### Activity:
The complete listing goes into the output exactly, without its pictures.

### Given material:
Content starts

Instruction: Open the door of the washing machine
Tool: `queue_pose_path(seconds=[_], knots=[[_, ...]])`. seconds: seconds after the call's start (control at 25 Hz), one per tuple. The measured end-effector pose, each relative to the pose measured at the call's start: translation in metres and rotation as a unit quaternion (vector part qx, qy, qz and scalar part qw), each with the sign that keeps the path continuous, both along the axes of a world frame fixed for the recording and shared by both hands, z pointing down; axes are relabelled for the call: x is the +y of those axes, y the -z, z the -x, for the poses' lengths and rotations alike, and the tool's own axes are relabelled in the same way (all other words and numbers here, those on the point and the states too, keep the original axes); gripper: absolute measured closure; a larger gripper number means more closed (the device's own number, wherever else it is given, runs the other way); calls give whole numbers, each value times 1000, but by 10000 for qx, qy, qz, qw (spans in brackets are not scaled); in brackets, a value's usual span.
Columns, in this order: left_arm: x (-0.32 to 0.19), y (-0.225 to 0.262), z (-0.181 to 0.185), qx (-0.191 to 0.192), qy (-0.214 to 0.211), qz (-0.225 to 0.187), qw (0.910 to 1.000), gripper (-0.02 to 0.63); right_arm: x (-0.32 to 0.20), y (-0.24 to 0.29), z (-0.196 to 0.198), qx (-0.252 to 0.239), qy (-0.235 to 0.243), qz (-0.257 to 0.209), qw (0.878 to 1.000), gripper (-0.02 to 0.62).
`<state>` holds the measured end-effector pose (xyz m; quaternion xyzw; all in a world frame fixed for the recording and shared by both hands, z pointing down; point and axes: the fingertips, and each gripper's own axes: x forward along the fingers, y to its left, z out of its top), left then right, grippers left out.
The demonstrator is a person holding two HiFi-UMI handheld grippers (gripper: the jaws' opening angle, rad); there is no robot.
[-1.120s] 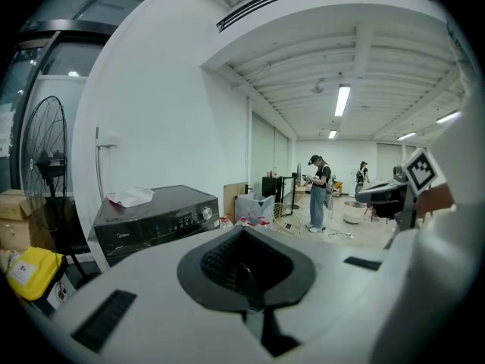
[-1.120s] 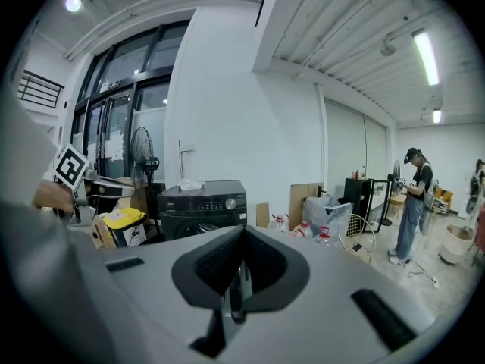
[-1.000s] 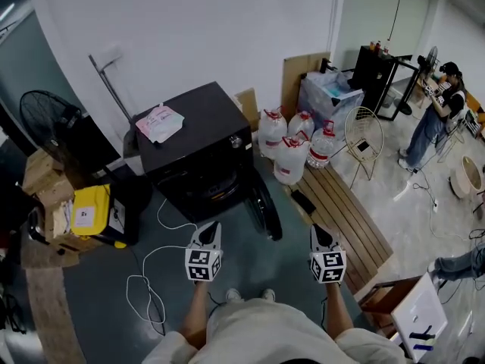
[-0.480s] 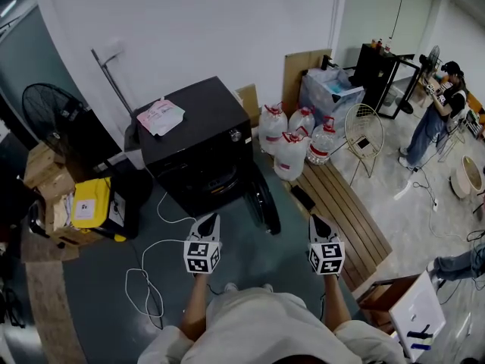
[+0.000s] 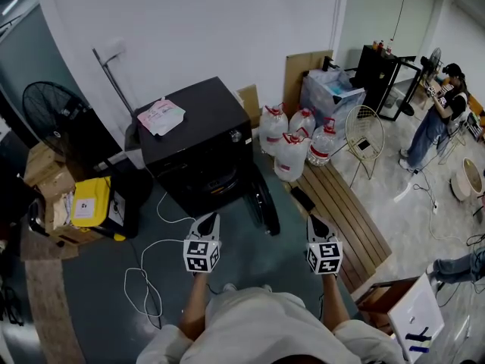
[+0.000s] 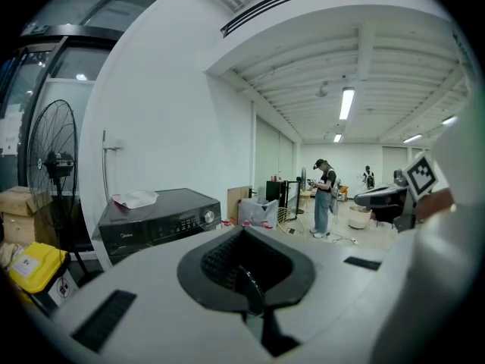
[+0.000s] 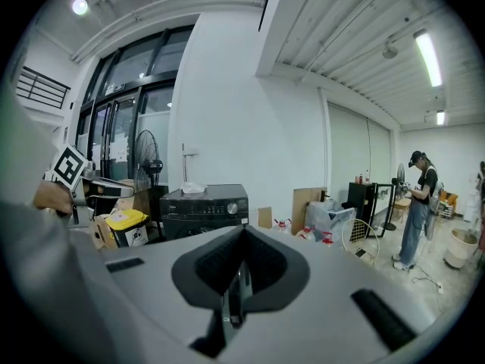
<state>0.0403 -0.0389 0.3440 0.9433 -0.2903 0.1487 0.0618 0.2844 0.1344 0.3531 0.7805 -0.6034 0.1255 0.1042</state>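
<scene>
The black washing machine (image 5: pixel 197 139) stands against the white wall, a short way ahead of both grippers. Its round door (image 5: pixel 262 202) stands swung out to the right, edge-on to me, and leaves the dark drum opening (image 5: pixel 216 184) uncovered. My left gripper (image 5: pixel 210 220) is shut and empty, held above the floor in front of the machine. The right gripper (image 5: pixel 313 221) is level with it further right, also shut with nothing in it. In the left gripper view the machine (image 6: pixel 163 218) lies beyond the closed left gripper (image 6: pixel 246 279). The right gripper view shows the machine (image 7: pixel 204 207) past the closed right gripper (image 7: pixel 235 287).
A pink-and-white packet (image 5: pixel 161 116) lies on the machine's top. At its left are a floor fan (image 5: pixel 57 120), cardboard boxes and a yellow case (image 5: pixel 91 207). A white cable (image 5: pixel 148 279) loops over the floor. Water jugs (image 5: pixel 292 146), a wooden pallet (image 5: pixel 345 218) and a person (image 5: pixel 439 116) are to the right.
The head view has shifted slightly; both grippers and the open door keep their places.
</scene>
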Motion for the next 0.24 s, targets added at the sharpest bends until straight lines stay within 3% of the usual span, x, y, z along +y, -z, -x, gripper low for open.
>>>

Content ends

### Exercise answer:
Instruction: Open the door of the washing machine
Tool: `queue_pose_path(seconds=[_], knots=[[_, ...]])`. seconds: seconds after the call's start (control at 25 Hz), one per tuple. The measured end-effector pose, each relative to the pose measured at the call's start: translation in metres and rotation as a unit quaternion (vector part qx, qy, qz and scalar part qw), each with the sign that keeps the path continuous, both along the axes of a world frame fixed for the recording and shared by both hands, z pointing down; axes are relabelled for the call: x is the +y of those axes, y the -z, z the -x, for the poses' lengths and rotations alike, and the tool's own axes are relabelled in the same way (all other words and numbers here, those on the point and the states too, keep the original axes); gripper: absolute measured closure; a larger gripper number means more closed (the device's own number, wherever else it is given, runs the other way); calls give whole numbers, each value times 1000, but by 10000 for qx, qy, qz, qw (spans in brackets are not scaled); in brackets, a value's usual span.
Columns, in this order: left_arm: x (-0.32 to 0.19), y (-0.225 to 0.262), z (-0.181 to 0.185), qx (-0.191 to 0.192), qy (-0.214 to 0.211), qz (-0.225 to 0.187), qw (0.910 to 1.000), gripper (-0.02 to 0.63); right_arm: x (-0.32 to 0.20), y (-0.24 to 0.29), z (-0.196 to 0.198), qx (-0.252 to 0.239), qy (-0.235 to 0.243), qz (-0.257 to 0.209), qw (0.878 to 1.000), gripper (-0.02 to 0.62).
`<state>` holds the measured end-effector pose (xyz m; quaternion xyzw; all in a world frame fixed for the recording and shared by both hands, z pointing down; point and axes: the fingertips, and each gripper's own axes: x forward along the fingers, y to its left, z out of its top), left then right, grippers left out.
The demonstrator is a person holding two HiFi-UMI handheld grippers (gripper: the jaws' opening angle, rad); there is no robot.
[-1.120s] 
[-1.120s] 
[-1.000s] 
[-0.480s] 
[+0.000s] 
[+0.000s] 
[+0.000s] 
<state>0.0403 -0.0389 0.3440 0.9433 -0.2903 0.1487 0.0618 0.2844 0.1344 0.3531 0.7805 -0.6034 0.1255 0.1042</state>
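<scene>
The black washing machine (image 5: pixel 197 139) stands against the white wall, a short way ahead of both grippers. Its round door (image 5: pixel 262 202) stands swung out to the right, edge-on to me, and leaves the dark drum opening (image 5: pixel 216 184) uncovered. My left gripper (image 5: pixel 210 220) is shut and empty, held above the floor in front of the machine. The right gripper (image 5: pixel 313 221) is level with it further right, also shut with nothing in it. In the left gripper view the machine (image 6: pixel 163 218) lies beyond the closed left gripper (image 6: pixel 246 279). The right gripper view shows the machine (image 7: pixel 204 207) past the closed right gripper (image 7: pixel 235 287).
A pink-and-white packet (image 5: pixel 161 116) lies on the machine's top. At its left are a floor fan (image 5: pixel 57 120), cardboard boxes and a yellow case (image 5: pixel 91 207). A white cable (image 5: pixel 148 279) loops over the floor. Water jugs (image 5: pixel 292 146), a wooden pallet (image 5: pixel 345 218) and a person (image 5: pixel 439 116) are to the right.
The head view has shifted slightly; both grippers and the open door keep their places.
</scene>
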Motion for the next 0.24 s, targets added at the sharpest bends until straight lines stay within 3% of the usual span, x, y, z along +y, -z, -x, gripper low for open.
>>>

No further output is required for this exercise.